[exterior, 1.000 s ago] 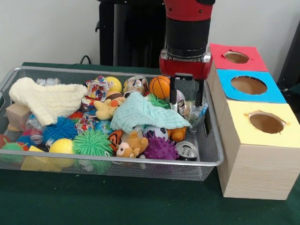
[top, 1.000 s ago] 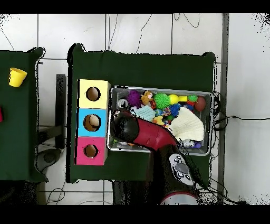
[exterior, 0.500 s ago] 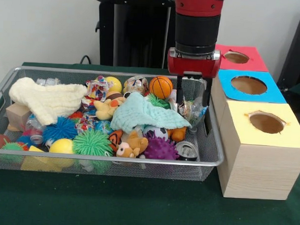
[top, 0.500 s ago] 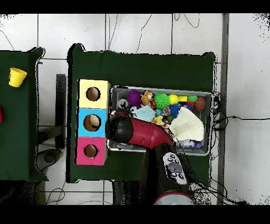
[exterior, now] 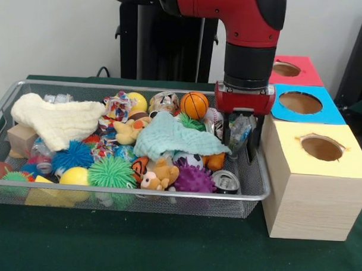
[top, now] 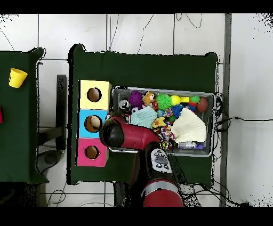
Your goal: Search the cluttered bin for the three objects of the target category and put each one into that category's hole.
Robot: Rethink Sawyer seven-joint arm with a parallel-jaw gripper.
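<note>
Your gripper (exterior: 240,146) has slid across to the 3 o'clock end of the basket (exterior: 167,193) and now hangs right at its end wall, beside the yellow box (exterior: 313,176). A second ago it stood further in, by the basketball (exterior: 194,104). Its two fingers hang apart, and a crinkled clear plastic bottle (exterior: 239,130) shows between them; whether they pinch it you cannot tell from here. From overhead, the arm's head (top: 114,133) now sits over the seam between basket and blue box (top: 91,123), so you look to be carrying toward the holes. If the bottle is riding along, the blue hole (exterior: 300,102) lies at about 1 o'clock from the gripper. In the basket, the mint cloth (exterior: 172,137) and the purple spiky ball (exterior: 193,179) lie as they did.
</note>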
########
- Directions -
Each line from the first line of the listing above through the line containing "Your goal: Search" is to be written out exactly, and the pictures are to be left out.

- Your response -
[exterior, 1.000 s ago] 
[top, 1.000 s ago] 
[exterior, 0.500 s ago] 
[top, 0.500 s ago] 
[exterior, now] 
[top, now] 
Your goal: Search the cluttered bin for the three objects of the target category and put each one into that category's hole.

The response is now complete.